___ Input material ___
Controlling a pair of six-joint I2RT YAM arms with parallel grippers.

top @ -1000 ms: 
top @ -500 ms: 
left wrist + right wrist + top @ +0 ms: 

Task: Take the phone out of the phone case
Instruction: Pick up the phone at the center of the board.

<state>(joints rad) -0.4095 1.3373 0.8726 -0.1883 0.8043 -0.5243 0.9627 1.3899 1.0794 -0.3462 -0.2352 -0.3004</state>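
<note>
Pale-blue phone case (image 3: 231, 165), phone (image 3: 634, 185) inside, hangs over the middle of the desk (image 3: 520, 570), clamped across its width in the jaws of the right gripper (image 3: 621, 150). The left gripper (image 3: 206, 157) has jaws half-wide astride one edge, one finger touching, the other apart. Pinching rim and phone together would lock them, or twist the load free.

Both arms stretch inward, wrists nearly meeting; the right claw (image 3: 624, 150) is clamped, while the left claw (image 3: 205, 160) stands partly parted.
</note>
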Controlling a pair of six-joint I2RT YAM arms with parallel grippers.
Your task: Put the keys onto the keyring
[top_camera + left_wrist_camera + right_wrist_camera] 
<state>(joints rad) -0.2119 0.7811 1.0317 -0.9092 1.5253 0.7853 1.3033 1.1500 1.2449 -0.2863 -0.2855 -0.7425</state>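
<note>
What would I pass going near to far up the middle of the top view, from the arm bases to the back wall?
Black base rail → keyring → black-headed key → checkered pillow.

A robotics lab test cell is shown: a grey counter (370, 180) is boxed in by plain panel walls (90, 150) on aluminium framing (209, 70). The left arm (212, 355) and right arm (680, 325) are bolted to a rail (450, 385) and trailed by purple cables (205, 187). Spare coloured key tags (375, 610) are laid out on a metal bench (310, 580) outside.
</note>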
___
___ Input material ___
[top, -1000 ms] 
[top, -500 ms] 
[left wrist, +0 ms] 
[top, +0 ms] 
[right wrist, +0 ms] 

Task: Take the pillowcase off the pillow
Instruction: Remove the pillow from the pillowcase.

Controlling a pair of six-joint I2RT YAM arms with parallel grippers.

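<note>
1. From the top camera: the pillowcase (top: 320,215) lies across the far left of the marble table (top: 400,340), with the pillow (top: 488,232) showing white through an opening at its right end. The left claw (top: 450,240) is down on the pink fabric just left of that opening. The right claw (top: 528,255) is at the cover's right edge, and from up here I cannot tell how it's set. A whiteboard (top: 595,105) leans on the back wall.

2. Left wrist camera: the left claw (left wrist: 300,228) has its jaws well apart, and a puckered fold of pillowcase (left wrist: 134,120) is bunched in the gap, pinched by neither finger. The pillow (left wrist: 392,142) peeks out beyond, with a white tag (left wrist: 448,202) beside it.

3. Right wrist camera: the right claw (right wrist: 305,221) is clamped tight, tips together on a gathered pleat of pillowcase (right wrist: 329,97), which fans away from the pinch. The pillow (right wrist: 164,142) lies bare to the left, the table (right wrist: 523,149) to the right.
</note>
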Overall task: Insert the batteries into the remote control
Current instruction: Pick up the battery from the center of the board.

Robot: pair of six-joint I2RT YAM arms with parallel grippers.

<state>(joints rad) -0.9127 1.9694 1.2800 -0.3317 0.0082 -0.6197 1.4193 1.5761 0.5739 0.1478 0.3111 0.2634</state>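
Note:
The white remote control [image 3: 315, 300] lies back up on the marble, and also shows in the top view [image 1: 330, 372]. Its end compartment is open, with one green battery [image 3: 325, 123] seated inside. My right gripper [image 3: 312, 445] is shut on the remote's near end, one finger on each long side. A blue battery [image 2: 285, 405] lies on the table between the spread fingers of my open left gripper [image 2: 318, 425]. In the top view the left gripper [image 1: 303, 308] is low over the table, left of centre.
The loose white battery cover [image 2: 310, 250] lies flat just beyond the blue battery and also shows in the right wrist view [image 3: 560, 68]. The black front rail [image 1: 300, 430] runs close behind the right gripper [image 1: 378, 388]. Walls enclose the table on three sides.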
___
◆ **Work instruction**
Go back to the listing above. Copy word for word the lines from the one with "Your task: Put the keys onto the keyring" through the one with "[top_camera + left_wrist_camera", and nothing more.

◆ **Solution**
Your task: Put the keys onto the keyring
[top_camera + left_wrist_camera + right_wrist_camera] 

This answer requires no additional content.